Activity: Go through the entries below and report how many lines contain the string "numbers". Nothing but the number is wanted.
━━━
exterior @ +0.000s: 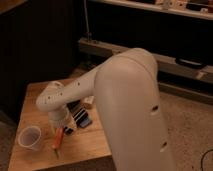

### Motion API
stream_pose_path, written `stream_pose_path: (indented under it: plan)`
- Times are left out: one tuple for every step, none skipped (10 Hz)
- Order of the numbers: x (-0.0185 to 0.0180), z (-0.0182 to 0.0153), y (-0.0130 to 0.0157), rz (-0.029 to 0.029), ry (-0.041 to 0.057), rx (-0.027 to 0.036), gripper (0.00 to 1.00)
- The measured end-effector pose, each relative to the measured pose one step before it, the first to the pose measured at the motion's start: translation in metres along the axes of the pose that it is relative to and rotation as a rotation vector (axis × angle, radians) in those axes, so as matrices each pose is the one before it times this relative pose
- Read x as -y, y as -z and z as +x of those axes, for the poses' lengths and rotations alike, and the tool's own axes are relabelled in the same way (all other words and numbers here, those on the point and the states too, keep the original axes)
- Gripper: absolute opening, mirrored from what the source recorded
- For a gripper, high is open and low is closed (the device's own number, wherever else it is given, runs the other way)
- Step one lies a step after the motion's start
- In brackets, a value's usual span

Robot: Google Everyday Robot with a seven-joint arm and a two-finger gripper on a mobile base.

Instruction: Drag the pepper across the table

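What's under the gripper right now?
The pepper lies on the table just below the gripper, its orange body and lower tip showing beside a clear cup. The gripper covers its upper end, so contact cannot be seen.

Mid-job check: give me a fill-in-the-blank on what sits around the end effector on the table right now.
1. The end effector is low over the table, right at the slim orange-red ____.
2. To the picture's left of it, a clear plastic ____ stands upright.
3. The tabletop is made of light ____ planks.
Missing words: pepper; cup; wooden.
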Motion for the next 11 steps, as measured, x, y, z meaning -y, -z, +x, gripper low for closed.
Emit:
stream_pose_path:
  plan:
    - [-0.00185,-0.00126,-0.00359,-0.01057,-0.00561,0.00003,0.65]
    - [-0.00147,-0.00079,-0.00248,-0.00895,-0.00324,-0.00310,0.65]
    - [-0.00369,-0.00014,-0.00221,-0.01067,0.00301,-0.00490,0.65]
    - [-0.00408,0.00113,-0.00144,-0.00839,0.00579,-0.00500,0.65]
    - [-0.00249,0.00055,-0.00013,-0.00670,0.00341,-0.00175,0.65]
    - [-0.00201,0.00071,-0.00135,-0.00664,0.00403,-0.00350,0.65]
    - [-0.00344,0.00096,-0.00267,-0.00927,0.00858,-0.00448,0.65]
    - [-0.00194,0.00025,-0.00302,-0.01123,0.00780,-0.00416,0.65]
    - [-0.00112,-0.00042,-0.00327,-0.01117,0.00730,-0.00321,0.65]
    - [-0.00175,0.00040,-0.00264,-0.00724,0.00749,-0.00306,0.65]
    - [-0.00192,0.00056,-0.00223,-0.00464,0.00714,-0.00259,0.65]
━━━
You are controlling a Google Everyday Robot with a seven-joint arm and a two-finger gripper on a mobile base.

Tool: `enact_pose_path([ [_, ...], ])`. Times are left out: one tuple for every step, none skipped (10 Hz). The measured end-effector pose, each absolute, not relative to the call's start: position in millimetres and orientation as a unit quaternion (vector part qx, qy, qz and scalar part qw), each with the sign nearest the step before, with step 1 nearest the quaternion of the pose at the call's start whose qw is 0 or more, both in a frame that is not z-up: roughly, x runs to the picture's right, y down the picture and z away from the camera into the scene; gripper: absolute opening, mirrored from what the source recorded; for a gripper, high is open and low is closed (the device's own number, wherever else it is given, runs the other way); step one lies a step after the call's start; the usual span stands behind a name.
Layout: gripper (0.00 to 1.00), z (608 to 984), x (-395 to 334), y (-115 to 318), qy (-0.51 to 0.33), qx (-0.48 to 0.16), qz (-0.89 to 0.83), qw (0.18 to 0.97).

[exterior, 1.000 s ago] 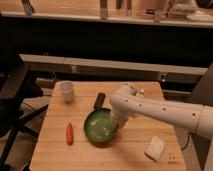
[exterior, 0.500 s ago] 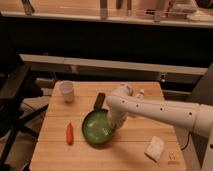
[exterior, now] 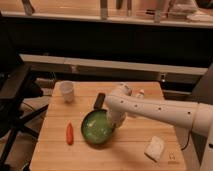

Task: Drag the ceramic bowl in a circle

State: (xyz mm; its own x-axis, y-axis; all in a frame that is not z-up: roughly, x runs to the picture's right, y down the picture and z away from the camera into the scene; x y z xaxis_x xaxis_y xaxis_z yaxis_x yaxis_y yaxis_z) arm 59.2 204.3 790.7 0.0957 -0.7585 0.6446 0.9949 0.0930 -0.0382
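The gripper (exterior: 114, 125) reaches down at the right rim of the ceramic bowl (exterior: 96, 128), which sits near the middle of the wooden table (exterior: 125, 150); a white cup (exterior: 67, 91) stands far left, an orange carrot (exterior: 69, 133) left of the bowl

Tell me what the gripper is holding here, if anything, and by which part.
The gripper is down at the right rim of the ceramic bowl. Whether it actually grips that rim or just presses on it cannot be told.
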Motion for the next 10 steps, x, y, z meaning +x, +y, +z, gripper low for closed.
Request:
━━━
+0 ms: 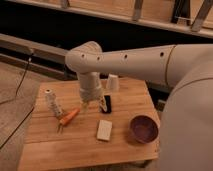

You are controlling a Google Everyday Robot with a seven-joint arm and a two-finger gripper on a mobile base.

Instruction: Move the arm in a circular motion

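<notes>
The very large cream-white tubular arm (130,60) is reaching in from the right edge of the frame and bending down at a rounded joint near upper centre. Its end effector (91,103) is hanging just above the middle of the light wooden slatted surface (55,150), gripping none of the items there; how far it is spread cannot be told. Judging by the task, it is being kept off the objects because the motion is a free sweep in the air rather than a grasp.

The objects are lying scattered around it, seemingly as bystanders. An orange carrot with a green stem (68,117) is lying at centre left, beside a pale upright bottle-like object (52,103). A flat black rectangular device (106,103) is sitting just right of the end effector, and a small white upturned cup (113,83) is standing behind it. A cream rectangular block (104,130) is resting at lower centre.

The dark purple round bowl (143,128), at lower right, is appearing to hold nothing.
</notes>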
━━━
Exercise answer: 2